Frame TBD as a risk reduction strategy, not a risky experiment.
Working in a Multi-Team Environment
Migrating to TBD gets complicated when you depend on teams still using long-lived branches. Here’s how to handle it.
The Core Problem
You want to integrate daily. Your dependency team integrates weekly or monthly. Their API changes surprise you during their big-bang merge.
You can’t force other teams to change. But you can protect yourself.
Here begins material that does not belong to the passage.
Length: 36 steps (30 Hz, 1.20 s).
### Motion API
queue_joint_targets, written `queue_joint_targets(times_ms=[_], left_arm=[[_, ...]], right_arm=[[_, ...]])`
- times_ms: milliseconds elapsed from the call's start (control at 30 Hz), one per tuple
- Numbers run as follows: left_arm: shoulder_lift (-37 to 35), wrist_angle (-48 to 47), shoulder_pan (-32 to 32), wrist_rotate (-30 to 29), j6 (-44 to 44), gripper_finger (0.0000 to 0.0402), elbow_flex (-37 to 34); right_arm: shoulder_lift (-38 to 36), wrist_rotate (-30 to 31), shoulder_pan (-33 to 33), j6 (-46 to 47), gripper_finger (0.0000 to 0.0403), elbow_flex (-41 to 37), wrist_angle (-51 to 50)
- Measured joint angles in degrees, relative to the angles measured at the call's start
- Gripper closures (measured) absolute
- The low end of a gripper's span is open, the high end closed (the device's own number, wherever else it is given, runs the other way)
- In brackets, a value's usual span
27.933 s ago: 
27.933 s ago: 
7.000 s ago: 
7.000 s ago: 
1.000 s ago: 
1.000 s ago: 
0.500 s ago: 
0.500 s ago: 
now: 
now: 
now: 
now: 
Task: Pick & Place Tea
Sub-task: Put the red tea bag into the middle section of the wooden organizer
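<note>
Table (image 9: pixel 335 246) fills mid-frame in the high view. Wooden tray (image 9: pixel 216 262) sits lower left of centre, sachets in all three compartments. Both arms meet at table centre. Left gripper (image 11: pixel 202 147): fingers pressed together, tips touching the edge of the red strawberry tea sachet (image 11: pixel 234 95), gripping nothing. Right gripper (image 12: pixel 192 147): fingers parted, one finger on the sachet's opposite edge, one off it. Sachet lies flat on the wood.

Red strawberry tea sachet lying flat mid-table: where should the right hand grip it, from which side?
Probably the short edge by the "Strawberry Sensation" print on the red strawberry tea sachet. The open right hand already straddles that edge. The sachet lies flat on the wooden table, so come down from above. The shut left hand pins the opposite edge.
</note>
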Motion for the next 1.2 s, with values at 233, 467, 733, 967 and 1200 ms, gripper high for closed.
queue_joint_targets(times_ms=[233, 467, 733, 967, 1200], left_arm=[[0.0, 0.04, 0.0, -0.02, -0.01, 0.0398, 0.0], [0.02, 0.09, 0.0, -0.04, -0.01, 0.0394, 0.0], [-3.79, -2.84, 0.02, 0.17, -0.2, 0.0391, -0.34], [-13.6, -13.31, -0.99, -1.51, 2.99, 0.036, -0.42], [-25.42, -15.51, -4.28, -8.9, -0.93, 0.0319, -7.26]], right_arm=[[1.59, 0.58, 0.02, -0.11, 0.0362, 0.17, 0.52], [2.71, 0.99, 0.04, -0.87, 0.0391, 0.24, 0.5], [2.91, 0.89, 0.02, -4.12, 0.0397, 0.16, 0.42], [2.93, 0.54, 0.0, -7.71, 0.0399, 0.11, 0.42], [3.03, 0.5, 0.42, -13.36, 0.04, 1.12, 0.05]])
Strategy 1: Consumer-Driven Contract Tests
Define the contract you need from the upstream service and codify it in tests that run in your pipeline.
Example using Pact:
This test runs against your expectations of the API, not the actual service. When the upstream team changes their API, your contract test fails before you integrate their changes.
Share the contract:
- Publish your contract to a shared repository
- Upstream team runs provider verification against your contract
- If they break your contract, they know before merging
Strategy 2: API Versioning with Backwards Compatibility
If you control the shared service:
Migration path:
- Deploy new version alongside old version
- Update consumers one by one
- After all consumers migrated, deprecate old version
- Remove old version after deprecation period
Strategy 3: Strangler Fig Pattern
When you depend on a team that won’t change:
- Create an anti-corruption layer between your code and theirs
- Define your ideal interface in the adapter
- Let the adapter handle their messy API
Now your code depends on your interface, not theirs. When they change, you only update the adapter.
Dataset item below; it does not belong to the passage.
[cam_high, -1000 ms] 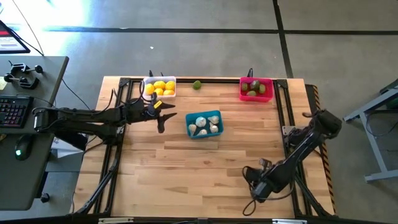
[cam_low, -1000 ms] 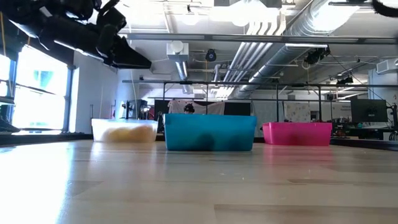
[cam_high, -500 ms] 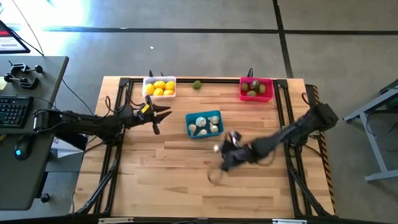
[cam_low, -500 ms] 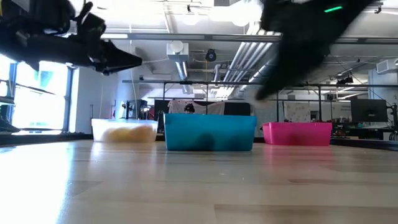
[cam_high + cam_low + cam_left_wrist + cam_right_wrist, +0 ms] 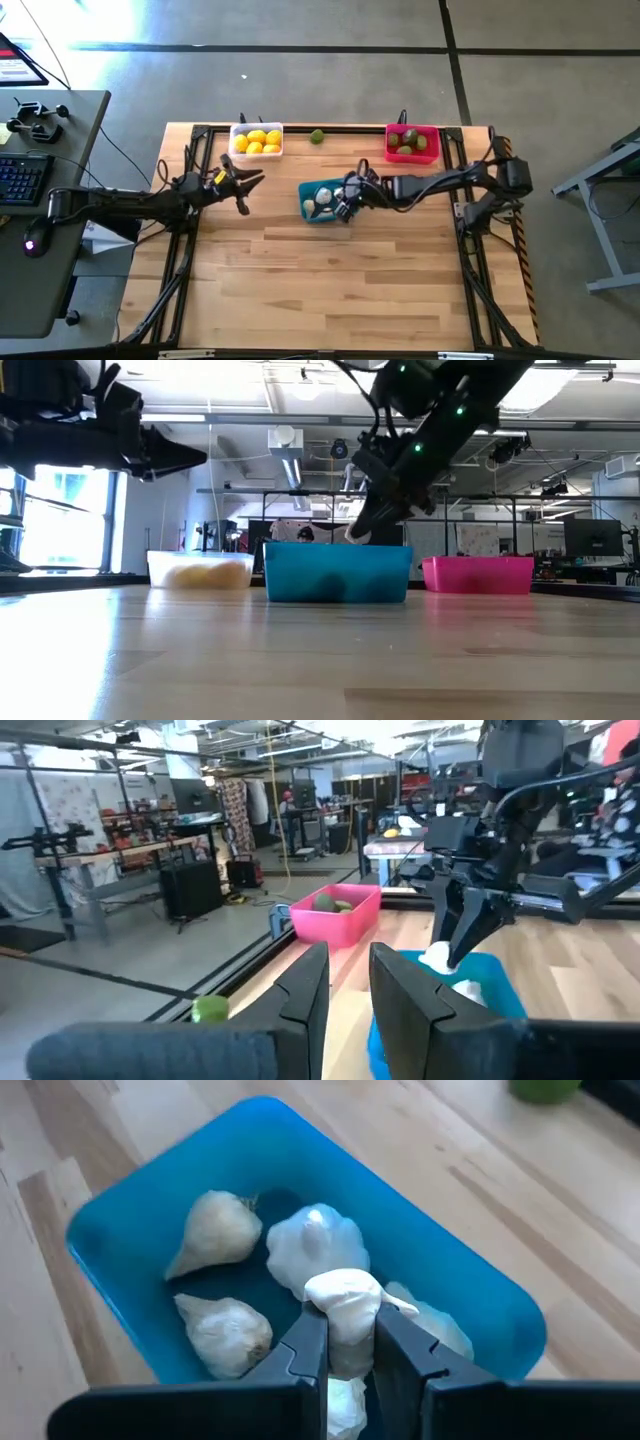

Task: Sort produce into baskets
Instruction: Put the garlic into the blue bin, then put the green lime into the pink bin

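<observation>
1. Here we have a whitish garlic bulb (image 5: 341, 1308) pinched between the fingers of the right gripper (image 5: 345, 1342), hanging directly over the teal basket (image 5: 130, 1232) near the table's middle; we judge it is held there so that a release drops it among its own kind.
2. The bulb looks pale, lumpy and matte, tapering toward one end, and the fingers sit close together around its middle, so the grip seems secure enough for a short drop.
3. Inside the teal basket we count at least three more garlic bulbs (image 5: 215, 1229), none touching the held one as far as we can tell.
4. In the low view the right gripper (image 5: 368, 520) angles down just above the rim of the teal basket (image 5: 337, 573), not yet inside it.
5. Along the far edge, the white basket (image 5: 257, 141) holds only yellow lemons (image 5: 258, 138), and the pink basket (image 5: 412, 143) holds green fruits (image 5: 407, 139); we read this as one kind per basket.
6. One green fruit (image 5: 316, 137) lies loose on the table (image 5: 330, 280) between those two baskets, so we judge the sorting nearly finished.
7. The left gripper (image 5: 244, 183) hovers above the table between the white and teal baskets, its fingers (image 5: 302, 986) narrowly parted and holding nothing.
</observation>
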Motion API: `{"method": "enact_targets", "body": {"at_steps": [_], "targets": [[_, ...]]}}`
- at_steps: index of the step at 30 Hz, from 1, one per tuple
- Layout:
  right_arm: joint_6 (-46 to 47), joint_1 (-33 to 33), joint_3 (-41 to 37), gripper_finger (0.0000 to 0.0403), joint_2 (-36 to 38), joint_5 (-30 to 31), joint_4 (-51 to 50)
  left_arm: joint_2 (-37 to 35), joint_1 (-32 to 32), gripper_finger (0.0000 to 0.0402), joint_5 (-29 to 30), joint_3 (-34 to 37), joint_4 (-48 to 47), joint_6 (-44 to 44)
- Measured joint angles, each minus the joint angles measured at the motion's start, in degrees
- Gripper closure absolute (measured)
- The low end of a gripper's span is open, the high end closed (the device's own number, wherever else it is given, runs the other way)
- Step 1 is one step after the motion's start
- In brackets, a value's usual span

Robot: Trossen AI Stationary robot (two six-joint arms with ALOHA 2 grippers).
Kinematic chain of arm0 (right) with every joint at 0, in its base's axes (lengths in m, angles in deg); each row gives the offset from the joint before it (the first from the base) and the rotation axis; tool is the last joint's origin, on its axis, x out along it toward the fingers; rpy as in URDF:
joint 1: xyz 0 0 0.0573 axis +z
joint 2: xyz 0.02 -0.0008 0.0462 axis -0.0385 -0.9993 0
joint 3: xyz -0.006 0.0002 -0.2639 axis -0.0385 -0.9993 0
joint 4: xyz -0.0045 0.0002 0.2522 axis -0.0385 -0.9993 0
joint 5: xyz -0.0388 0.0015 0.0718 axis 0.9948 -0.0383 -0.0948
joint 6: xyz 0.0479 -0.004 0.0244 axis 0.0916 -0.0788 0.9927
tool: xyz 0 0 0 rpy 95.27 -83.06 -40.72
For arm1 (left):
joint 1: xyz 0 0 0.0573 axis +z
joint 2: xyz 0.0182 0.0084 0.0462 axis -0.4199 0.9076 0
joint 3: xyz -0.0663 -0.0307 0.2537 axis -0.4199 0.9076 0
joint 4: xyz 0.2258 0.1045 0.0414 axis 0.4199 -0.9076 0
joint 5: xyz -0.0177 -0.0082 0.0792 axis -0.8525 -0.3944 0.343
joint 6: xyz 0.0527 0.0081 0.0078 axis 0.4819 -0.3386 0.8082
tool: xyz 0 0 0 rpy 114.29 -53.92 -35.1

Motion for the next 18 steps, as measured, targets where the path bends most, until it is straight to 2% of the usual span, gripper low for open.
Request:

Strategy 4: Feature Toggles for Cross-Team Coordination
When multiple teams need to coordinate a release:
- Each team develops behind feature flags
- Each team integrates to trunk continuously
- Features remain disabled until coordination point
- Enable flags in coordinated sequence
This decouples development velocity from release coordination.
When You Can’t Integrate with Dependencies
If upstream dependencies block you from integrating daily:
Short term:
- Use contract tests to detect breaking changes early
- Create adapters to isolate their changes
- Document the integration pain as a business cost
Long term:
- Advocate for those teams to adopt TBD
- Share your success metrics
- Offer to help them migrate
You can’t force other teams to change. But you can demonstrate a better way and make it easier for them to follow.
TBD in Regulated Environments
Regulated industries face legitimate compliance requirements: audit trails, change traceability, separation of duties, and documented approval processes. These requirements often lead teams to believe trunk-based development is incompatible with compliance. This is a misconception.
TBD is about integration frequency, not about eliminating controls. You can meet compliance requirements while still integrating at least daily.
The Compliance Concerns
Common regulatory requirements that seem to conflict with TBD:
Audit Trail and Traceability
- Every change must be traceable to a requirement, ticket, or change request
- Changes must be attributable to specific individuals
- History of what changed, when, and why must be preserved
Separation of Duties
- The person who writes code shouldn’t be the person who approves it
- Changes must be reviewed before reaching production
- No single person should have unchecked commit access
Change Control Process
- Changes must follow a documented approval workflow
- Risk assessment before deployment
- Rollback capability for failed changes
Documentation Requirements
- Changes must be documented before implementation
- Testing evidence must be retained
- Deployment procedures must be repeatable and auditable
Short-Lived Branches: The Compliant Path to TBD
Path #1 from this guide—short-lived branches—directly addresses compliance concerns while maintaining the benefits of TBD.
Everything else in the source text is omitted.